November 6, 2003 - American National Corpus
Download MP3 (Right-click or option-click the link.)
AA: I'm Avi Arditti with Rosanne Skirble, and this week on Wordmaster -- the American National Corpus!
RS: In linguistics, a corpus is a body of words. It's language collected in context, from books, poems, recorded conversations, newspapers, broadcasts -- any way language is used. Researchers, dictionary publishers, advertising writers and other users can easily search the collection by computer to find out how people naturally use language.
AA: There's a British National Corpus. And now there's one for American English. Developers of the American National Corpus want to collect one-hundred-million core words -- and perhaps several hundred million more, to provide the broadest possible selection of texts and genres.
RS: Paulo Quaglio is a Brazilian-born research assistant for the American National Corpus.
QUAGLIO: "One of the things that we have learned is that native speaker intuition is very often inaccurate. So I'm going to give you an example from my personal research. So let me ask you a question. If you had to choose between these two sentences that I'm going to give you, which one would you choose. And there's no right or wrong, OK?"
RS: "All right."
QUAGLIO: "And the first is, 'I haven't seen you in two years.' And the second is, 'I haven't seen you for two years.' What would you say, in or for?"
AA: "I would say 'in,' and I would think it sounds more British English to say 'for.'"
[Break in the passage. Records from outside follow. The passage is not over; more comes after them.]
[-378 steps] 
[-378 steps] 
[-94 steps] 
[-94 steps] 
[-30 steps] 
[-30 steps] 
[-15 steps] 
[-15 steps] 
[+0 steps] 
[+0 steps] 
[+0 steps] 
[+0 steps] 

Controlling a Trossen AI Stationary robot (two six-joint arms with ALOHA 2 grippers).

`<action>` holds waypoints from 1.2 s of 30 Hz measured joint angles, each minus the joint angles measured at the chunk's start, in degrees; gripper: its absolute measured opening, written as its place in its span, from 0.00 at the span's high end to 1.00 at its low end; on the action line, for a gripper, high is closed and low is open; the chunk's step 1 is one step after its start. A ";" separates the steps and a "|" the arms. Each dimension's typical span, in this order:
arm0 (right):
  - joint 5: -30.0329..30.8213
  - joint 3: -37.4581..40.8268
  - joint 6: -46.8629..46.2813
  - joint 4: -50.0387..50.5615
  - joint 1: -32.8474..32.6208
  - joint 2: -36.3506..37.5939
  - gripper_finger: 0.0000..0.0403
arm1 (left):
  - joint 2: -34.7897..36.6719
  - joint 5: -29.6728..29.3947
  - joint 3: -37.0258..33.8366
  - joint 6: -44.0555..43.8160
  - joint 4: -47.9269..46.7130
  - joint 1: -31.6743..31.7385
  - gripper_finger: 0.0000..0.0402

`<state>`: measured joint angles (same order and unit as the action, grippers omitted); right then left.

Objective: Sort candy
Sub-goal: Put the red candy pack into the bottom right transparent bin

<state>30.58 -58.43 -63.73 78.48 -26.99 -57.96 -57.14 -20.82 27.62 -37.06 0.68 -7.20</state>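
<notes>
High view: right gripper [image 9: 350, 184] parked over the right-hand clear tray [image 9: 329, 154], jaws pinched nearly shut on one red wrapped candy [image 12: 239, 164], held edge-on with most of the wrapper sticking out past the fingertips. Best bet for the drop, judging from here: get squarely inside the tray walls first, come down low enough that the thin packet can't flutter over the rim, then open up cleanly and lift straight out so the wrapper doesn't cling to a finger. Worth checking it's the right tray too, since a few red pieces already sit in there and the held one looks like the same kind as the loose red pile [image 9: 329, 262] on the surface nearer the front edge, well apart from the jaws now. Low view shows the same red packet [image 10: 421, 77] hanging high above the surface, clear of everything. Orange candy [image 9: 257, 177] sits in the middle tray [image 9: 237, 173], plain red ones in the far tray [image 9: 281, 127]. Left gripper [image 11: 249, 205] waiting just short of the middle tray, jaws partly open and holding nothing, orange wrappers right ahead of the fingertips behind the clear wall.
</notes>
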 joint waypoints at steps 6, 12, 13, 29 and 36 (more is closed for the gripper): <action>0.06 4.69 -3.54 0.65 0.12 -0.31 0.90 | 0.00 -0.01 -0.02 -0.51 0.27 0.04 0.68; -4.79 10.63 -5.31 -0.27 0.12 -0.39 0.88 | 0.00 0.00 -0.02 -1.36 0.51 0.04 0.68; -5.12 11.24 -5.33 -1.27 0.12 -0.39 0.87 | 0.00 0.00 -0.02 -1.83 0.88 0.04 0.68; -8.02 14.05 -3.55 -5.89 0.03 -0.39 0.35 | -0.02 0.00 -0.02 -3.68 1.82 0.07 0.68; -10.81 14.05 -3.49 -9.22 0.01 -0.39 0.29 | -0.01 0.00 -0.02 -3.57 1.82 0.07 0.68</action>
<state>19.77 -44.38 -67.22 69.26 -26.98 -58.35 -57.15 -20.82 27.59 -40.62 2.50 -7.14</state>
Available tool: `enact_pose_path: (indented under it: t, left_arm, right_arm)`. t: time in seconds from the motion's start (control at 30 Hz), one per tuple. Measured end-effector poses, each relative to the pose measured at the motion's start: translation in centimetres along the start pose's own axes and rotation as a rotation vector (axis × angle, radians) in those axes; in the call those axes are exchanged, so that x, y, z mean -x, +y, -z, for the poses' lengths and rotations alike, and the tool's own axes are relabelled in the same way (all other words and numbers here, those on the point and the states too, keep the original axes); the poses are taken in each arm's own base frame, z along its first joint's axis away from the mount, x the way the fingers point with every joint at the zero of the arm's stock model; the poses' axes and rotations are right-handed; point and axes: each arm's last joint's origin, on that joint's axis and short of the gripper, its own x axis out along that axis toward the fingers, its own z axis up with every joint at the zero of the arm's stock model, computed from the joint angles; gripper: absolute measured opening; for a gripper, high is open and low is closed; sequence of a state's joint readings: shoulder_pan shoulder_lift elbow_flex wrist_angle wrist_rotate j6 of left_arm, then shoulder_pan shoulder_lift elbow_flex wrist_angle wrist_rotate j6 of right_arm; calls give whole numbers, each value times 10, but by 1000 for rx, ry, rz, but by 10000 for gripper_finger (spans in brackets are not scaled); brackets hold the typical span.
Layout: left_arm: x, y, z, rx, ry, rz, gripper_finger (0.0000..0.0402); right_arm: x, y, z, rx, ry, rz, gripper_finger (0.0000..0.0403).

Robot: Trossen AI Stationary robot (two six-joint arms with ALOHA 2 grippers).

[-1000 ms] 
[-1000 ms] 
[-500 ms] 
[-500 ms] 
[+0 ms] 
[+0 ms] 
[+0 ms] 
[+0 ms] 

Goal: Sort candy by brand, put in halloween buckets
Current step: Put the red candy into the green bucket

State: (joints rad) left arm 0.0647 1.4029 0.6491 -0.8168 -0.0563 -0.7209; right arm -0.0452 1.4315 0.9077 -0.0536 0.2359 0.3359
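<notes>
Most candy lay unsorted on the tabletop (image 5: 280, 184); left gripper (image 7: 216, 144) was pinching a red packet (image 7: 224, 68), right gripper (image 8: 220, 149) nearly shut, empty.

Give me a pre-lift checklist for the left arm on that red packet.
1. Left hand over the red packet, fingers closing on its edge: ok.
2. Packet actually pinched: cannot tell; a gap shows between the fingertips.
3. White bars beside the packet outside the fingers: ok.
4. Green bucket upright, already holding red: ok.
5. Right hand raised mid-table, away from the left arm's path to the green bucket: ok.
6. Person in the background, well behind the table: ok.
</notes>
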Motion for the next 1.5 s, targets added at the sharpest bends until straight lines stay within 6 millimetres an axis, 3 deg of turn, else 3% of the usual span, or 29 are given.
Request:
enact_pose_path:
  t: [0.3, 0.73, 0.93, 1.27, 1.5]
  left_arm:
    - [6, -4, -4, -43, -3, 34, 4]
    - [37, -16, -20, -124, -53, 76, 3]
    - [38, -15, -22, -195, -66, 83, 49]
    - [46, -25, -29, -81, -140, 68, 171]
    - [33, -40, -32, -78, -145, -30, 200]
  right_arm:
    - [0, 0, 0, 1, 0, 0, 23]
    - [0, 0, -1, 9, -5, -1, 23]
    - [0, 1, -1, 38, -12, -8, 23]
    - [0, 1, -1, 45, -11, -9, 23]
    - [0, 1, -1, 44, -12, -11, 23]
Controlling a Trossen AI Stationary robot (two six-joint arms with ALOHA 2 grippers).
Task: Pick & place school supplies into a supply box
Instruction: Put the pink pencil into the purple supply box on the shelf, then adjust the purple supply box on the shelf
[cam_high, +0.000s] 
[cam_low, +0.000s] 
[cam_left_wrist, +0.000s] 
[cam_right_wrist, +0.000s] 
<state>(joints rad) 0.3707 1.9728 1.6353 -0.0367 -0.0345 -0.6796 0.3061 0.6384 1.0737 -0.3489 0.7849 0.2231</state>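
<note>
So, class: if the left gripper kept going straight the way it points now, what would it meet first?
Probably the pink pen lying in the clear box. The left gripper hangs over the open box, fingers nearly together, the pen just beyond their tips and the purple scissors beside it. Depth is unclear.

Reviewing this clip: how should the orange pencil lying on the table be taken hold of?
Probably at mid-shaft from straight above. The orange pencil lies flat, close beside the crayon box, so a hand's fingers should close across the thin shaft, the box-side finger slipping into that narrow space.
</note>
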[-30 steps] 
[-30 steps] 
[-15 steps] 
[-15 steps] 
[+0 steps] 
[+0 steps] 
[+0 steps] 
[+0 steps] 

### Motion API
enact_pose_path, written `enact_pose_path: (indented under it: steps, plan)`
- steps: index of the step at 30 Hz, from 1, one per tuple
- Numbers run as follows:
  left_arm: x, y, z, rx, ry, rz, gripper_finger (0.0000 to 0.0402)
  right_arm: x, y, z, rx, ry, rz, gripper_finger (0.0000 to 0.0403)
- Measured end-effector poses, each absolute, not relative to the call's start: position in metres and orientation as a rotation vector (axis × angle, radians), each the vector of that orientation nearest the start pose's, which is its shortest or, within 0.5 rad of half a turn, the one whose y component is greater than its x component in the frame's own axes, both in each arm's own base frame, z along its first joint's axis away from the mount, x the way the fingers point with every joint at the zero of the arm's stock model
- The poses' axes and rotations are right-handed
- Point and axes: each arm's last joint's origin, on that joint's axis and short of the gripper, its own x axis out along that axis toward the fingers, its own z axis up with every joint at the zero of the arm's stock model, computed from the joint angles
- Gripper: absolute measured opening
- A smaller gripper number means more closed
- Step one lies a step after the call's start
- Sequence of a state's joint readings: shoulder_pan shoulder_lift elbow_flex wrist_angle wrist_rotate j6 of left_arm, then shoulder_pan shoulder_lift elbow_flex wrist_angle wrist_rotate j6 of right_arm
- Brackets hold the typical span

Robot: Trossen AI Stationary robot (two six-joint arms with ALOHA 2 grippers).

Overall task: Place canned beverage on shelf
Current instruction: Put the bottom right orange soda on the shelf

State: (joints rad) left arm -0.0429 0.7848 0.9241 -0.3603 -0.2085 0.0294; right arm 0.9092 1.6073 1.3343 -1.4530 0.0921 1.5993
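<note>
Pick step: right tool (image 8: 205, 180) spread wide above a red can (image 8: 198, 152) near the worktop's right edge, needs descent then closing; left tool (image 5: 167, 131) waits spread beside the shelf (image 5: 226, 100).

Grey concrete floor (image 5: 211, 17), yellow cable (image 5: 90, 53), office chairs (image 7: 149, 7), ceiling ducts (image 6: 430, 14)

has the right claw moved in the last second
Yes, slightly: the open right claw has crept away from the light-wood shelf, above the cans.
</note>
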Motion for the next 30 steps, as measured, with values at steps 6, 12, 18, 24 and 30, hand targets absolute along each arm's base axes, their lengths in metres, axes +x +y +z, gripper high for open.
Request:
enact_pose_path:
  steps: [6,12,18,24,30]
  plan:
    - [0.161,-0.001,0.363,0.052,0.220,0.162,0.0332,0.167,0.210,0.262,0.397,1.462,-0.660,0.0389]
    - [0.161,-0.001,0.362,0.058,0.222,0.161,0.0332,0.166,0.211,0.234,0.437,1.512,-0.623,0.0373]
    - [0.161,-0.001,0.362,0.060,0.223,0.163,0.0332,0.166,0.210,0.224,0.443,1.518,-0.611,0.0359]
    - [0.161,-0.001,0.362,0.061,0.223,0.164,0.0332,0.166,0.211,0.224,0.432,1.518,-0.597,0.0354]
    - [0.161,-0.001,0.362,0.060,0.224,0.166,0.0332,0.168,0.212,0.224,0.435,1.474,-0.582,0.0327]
RS: "'I haven't see you for two years,' 'I haven't seen you in two years.' To me, it doesn't make a big difference."
AA: "Well ... "
QUAGLIO: "OK, that's interesting. So that is a question that corpus linguistics can answer. So what do we do, we go to this huge body of language and we search for those occurrences and we try to find patterns of occurrence. Let me just guess one thing -- this is not always true, but Avi, would you be younger than Rosanne?"
AA: "Well, yes."
QUAGLIO: "OK, so what our research has shown is that in American English this construction is used with 'in' 75 percent of the time, and it seems to be correlated with speaker age.
AA: "Wait, so the sentence 'I haven't seen you in two years' -- 'IN two years' rather than 'FOR two years' -- is more likely to be used by younger Americans, than 'for two years.'"
RS: "Maybe it's because I've just been with my 85-year-old mother. [laughter]"
QUAGLIO: "Both are used, but in British English 'for' occurs 98 percent of the time."
RS: "That's interesting, because I was recently in England. Maybe all these influences of being around my 85-year-old mother and being in England ... "
AA: "You were only there for a week!"
QUAGLIO: "Or it could also be the region that you're from here in the United States."
AA: "You know, I'm curious, with the influences of instant media and television and the Internet and so forth, and I know you've just released the first installment of 10 million words -- "
AA: " -- is it safe to assume that by now, maybe some of those words aren't used as frequently as maybe they were five or 10 years ago or whenever they were first compiled?"
QUAGLIO: "Well, language is constantly changing, and I can give you an example -- for example, the use of the adverbial intensifier 'so.' So when you take a look at grammars for example, you see there that 'so' modifies an adjective or an adverb. So, for example, 'she's so beautiful,' 'oh that was so beautifully done.' But then when you take a look at a more recent corpus, you see that 'so' is modifying a verb and it's also modifying a noun. Examples are 'oh I so want to do that.' Right, you've probably heard that before?"
QUAGLIO: "So this is really new. So we heard that a lot here on campus and we said 'oh, this is kind of interesting,' and then we saw that on this particular television show that I am analyzing. And so somebody says 'hey, you're so the man!' Hey, 'man' is a noun."
AA: "Or my daughter will say 'that's so not right.'"
QUAGLIO: "Exactly. This is the second point. Why not say, for example, 'this is so untrue'? What is the difference between that and 'this is so not true'?"
RS: Paulo Quaglio is a research assistant for the American National Corpus, and a doctoral candidate at Northern Arizona University in Flagstaff, Arizona. The corpus will be updated and distributed freely for non-commercial research purposes.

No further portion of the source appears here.